Closed afischer211 closed 9 years ago
How does pdrone ensure, that the consumer process (Tycho-build) receives a consistent artifact? I have other concurrently running processes (on other Jenkins-slave machines), which deploys artifacts into the channels on the same time. If the channel-aspect recalculates the P2-indexfiles or clean old artifacts, how is the transaction concept ensured?
Well the EofException indicates that the sender had trouble to sends its data. Looking at the root cause (broken pipe) it seems that the remote side has closed the connection (the receiving side). Which could, of course be, due to a timeout situation.

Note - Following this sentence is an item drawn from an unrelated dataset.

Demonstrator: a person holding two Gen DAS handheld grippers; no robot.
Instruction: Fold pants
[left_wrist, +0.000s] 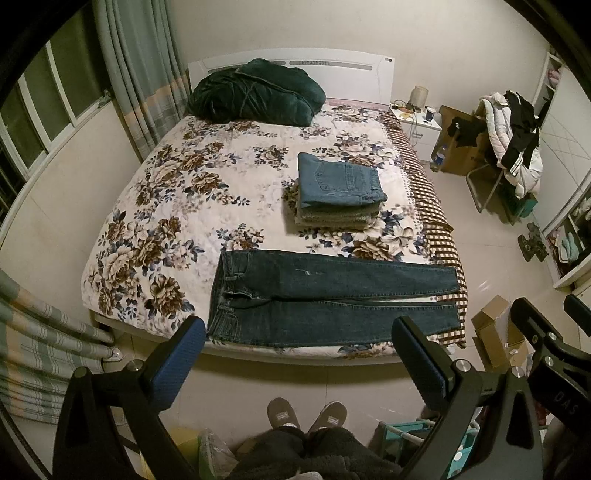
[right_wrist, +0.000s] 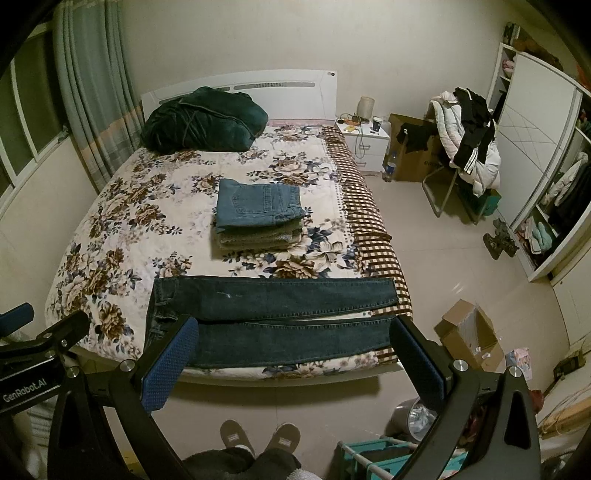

Package Drone has a read/write lock for each channel.
That is clear, but what is the reason for the read-timeout (the Tycho-build aborts after timeout and so pdrone can not send any datas to client)? Why needs pdrone sometimes such a long time for providing artifacts (other artifacts are provided quickly). Can I analyze the timing problems deeper? It seems, that pdrone needs sometime a big amount of time for providing an artifact, so that the Tycho-build aborts with read-timeout.
The linux-machine (CentOS7 with 64Bit) runs with a load-average of 2,25 Is this problem a tuning-task for the postgresql-database or a memory-bottleneck of pdrone itself (it runs currently with -Xmx5120m, the machine has 10GB of RAM and 2,5GB free RAM)?
This is indeed strange, and should not be the case!
What could be the case, is that due to the read/write lock, one build tries to "read" and the other to "write". If this write lock is granted first, all reads have to wait. This could delay the read and force the reader (Tycho) into a timeout situation.
I will check how this can be traced. But I cannot do it right now.
At the moment I have many running build-jobs.
In the console-log of pdrone I see many line like:
12:41:17.814 [qtp447351078-129] WARN d.d.pm.p2.internal.servlet.P2Servlet [P2Servlet.java:144] Download plugin: /thirdparty/plugins/org.apache.commons.codec/1.9.0/org.apache.commons.codec_1.9.0.jar
What does this warning-message mean?
This is actually not an "warning". I just lowered it to "debug".
I can see the long delay on downloading artifacts from pdrone sometimes also with browser. So it seems to be a temporary lock problem / race condition within pdrone.
Well, it is less a problem ;-) in the traditional sense. While the channel is updating, it is also locked for further read calls. If the modify calls take 2 minutes, then the read calls will also be blocked for this time.
It might also be, that a few sequential write operations, might stretch this period even longer.
I guess the only possible way around this, is to provide the "old" channel state for reading, while the new, modified, channel state will be prepared in parallel. I am currently working in the persistence layer, so maybe this is a good use case to add.
Yes, this would become more like transactional database (ACID-concept). So I see the old valid & consistent state until completition of the transaction. The existing (possible but not perfect) way is to block all other transactions - so I also ensure validity of read datas.
Well, it still is ACID right now. Just with a sub-optimal locking. Which on the other hand was necessary for the deadlock situation of Postgres and MySQL.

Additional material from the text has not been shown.